KNE-Guards — Stress-Testing Student Products Before You Build Them
Inspiration It started with a question: why do some student products stick, and most don't?
We kept coming back to the same observation — the student graveyard is full of products that seemed reasonable on paper. Another flashcard app. Another focus timer. Another study planner. They all had users at launch and almost none of them had users six months later.
So we started mapping what the survivors had in common. Duolingo pulls you back every day through streaks. WhatsApp is useless without your friends, so you recruit them. Grammarly sits inside the essay you're already writing. Notion becomes the place where your entire academic life lives.
The pattern kept resolving into the same structural dimensions: does the product replace something students already do? Does it pull them back habitually? Is it embedded in an existing workflow? Does it spread through word of mouth? Is it discoverable organically?

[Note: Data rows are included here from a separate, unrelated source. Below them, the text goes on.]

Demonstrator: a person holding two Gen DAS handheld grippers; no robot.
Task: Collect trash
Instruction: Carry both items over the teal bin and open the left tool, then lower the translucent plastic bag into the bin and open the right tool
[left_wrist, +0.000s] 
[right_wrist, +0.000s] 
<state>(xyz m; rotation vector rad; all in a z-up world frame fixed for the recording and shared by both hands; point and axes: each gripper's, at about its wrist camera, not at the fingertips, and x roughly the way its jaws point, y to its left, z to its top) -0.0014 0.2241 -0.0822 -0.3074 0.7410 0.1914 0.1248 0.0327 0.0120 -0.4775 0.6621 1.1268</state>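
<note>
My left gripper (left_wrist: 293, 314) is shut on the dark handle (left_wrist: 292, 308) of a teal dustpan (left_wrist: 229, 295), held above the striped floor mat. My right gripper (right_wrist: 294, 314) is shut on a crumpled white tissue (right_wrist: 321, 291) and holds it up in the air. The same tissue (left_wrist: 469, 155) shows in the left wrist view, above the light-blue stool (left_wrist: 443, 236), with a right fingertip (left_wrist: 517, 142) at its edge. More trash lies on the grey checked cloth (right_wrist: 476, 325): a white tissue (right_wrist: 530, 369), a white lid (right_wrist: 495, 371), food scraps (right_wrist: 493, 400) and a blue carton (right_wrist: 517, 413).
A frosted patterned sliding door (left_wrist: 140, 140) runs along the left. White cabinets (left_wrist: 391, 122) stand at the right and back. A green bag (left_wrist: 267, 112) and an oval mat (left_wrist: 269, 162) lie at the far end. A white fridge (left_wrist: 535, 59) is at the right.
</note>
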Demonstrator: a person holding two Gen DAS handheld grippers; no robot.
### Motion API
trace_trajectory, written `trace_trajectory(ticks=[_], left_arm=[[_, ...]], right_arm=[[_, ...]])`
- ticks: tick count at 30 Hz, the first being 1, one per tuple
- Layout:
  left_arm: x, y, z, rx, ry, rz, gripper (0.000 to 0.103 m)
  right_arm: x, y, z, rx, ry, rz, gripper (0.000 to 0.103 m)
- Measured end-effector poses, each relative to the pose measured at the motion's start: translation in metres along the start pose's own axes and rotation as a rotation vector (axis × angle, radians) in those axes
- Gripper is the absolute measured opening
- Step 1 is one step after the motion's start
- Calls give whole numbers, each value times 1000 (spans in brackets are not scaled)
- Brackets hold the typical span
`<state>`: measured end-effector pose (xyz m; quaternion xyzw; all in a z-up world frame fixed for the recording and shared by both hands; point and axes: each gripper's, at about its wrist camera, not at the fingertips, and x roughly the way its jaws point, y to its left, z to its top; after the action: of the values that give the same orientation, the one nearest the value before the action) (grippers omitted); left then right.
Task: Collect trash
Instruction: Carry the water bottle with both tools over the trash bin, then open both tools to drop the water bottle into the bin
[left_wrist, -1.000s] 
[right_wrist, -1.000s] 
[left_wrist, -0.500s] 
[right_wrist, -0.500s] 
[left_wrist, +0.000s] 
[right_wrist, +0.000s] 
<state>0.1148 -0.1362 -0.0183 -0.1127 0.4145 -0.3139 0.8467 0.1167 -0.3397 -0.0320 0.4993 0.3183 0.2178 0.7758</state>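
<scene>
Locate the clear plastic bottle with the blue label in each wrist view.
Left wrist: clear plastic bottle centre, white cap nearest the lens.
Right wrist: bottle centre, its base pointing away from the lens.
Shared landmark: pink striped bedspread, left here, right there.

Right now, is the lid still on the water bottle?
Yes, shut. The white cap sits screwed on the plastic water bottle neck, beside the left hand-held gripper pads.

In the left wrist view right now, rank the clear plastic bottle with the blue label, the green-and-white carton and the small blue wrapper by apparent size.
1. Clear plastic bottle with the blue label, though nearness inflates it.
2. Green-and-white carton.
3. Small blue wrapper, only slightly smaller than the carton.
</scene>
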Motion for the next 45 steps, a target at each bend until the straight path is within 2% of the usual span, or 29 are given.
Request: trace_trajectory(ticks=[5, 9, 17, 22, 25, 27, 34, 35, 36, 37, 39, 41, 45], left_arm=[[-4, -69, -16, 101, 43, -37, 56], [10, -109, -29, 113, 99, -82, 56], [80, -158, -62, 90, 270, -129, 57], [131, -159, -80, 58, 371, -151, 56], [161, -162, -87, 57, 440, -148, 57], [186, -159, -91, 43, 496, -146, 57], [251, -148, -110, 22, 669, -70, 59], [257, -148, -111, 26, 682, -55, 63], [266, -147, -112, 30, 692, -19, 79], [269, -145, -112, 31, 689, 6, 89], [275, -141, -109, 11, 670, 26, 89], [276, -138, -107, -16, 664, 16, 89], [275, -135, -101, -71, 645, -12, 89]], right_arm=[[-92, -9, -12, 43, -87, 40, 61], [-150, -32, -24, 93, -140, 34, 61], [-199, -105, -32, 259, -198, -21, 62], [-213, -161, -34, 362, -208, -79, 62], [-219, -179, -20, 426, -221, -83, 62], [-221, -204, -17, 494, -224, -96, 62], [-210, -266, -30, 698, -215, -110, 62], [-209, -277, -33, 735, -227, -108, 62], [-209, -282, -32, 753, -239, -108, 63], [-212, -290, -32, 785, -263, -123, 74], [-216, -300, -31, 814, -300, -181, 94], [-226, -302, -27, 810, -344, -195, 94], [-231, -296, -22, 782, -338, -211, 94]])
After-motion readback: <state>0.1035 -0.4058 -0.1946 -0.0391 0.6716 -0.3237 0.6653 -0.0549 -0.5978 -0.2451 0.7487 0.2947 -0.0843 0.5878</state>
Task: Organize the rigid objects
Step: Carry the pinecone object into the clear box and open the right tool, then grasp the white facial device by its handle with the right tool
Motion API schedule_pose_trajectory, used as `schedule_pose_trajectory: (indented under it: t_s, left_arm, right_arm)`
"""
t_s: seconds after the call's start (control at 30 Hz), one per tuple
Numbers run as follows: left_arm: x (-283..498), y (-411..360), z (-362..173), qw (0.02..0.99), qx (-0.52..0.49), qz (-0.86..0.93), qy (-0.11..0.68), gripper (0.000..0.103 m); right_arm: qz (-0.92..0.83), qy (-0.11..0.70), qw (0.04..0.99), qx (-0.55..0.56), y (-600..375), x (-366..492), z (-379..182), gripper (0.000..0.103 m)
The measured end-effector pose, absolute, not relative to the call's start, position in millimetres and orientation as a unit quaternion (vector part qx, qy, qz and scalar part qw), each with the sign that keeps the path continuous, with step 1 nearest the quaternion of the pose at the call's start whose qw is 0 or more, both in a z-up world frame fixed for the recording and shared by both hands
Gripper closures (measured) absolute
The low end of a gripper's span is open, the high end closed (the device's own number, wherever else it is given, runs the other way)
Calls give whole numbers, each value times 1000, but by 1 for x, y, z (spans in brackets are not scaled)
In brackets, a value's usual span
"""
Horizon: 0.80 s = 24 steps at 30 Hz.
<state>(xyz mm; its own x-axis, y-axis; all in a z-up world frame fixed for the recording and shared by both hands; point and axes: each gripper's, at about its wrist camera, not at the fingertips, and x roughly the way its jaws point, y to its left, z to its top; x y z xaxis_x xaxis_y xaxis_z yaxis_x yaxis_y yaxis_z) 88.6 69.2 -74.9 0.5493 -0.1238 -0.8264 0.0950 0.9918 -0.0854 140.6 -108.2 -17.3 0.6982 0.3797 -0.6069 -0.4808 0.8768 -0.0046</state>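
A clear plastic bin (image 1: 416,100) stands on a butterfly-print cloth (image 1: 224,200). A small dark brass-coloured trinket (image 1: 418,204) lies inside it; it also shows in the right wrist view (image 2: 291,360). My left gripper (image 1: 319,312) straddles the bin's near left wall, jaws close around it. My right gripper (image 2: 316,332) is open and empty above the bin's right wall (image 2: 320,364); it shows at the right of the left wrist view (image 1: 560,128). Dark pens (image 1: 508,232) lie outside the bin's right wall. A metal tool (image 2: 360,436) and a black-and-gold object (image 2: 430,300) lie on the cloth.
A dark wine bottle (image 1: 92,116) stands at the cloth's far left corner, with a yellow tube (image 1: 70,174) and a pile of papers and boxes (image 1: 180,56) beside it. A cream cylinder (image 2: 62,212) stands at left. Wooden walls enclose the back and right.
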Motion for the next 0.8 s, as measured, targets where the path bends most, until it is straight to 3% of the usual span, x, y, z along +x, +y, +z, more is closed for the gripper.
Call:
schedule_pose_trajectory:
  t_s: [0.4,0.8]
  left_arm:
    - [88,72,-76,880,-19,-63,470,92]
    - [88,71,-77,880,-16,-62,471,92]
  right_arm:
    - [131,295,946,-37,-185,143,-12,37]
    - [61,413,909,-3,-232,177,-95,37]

We called these the R-U-W-F-M mechanism scores. And once we had the framework, we asked: what if we could evaluate any student product idea against these dimensions — automatically, adversarially, and before a single line of code was written?
That became KNE-Guards.
What We Built KNE-Guards is a two-stage evaluation engine for student product ideas:
Stage 1 — Adversarial Critique A pitch goes in. An AI critic trained to be a skeptical seed-stage investor tears it apart — surfacing kill shots, challenging pricing assumptions, stress-testing each feature, and scoring the product across five structural dimensions:
$$S = \sum_{d \in {R,U,W,F,M}} w_d \cdot \alpha_d \cdot x_d$$
where \w_d is the strategy weight for dimension \d, \alpha_d is the archetype-specific sensitivity multiplier, and \x_d is the raw mechanism score assigned by the AI.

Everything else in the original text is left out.